The high-clicker frequency section had an average of 17.27 ± 3.64 (mean ± standard deviation) clicker questions and the low-clicker frequency section had 4.36 ± 0.95 (mean ± standard deviation) clicker questions per lecture. These questions were ranked with the Bloom’s scale using the same methods that were used for the exam questions. The clicker questions in the high-clicker frequency section included questions both on material already covered in class as well as new material that students had only seen in readings and online assignments, while the low-clicker frequency section only had clicker questions on material already seen in class. Students were required to bring their clicker remote to every class and answer each question that was presented. Each question typically remained on the screen for 45 seconds, with more complicated questions given 15–30 extra seconds. During this time students were encouraged to discuss the question with their neighbors. Once the allotted time ended, the results were presented in a histogram onscreen, followed by the instructor announcing the correct answer. The breakdown of correct and incorrect answers determined how much time the instructor spent discussing the question and answer and reviewing the related material, with more time spent when fewer students chose the correct answer. Students were graded on their performance on clicker questions: incorrectly answered questions were worth one point; correctly answered questions worth two points. Students also received five additional points per class if they were present for at least 75% of the clicker questions for that day.

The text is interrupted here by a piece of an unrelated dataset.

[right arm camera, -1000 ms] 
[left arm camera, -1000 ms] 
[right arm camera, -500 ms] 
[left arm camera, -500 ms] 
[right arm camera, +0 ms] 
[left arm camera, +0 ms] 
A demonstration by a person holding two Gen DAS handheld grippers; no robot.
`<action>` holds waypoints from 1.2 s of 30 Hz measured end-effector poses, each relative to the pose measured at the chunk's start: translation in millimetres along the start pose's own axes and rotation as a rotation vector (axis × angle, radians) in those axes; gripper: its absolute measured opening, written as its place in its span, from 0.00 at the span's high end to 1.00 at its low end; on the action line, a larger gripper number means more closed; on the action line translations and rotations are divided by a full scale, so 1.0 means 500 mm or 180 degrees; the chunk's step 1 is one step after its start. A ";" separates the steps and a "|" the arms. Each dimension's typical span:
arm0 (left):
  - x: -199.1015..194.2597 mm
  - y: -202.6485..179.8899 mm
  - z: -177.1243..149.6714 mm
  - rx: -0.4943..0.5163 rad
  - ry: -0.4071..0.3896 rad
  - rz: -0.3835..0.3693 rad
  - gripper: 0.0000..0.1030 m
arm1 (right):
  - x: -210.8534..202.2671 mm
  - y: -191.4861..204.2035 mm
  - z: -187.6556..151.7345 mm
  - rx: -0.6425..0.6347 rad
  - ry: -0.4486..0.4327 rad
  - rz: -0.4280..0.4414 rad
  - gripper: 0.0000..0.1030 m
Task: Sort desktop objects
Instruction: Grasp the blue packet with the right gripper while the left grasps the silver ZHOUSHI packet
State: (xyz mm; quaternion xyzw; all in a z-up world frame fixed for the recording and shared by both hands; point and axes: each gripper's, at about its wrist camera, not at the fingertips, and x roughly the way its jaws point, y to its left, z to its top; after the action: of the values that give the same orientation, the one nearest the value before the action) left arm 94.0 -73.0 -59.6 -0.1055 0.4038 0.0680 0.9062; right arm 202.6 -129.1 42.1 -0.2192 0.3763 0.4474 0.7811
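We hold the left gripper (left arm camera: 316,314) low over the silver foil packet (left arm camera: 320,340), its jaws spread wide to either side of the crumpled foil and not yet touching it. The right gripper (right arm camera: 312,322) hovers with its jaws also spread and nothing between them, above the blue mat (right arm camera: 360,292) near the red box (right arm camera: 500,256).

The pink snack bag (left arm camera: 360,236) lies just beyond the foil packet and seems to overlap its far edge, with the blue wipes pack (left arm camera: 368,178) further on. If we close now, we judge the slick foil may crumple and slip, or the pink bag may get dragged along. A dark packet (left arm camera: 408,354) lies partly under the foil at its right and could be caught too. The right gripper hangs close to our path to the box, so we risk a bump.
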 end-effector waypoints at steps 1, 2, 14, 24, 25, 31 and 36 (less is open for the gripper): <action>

On the first day of the semester, students in both sections took a 20-question preassessment (not counted toward final grade). The preassessment included five questions from each of the four units that would be covered throughout the course and the same 20 questions recurred on the final exam (postassessment). The assessment questions were ranked using Bloom’s Taxonomy to determine which level of thinking each question required. Bloom’s ranking for each question was determined by the instructor and two other evaluators and any discrepancy spurred a discussion until agreement was reached. The preassessment was not returned to students after grading and students were not notified that the questions would be included on the final exam. A total learning gain, also known as Hake’s <g>, which is an index of improvement, was calculated for each student with the following equation: Learning gain = (postassessment score - preassessment score)/(100 - preassessment score)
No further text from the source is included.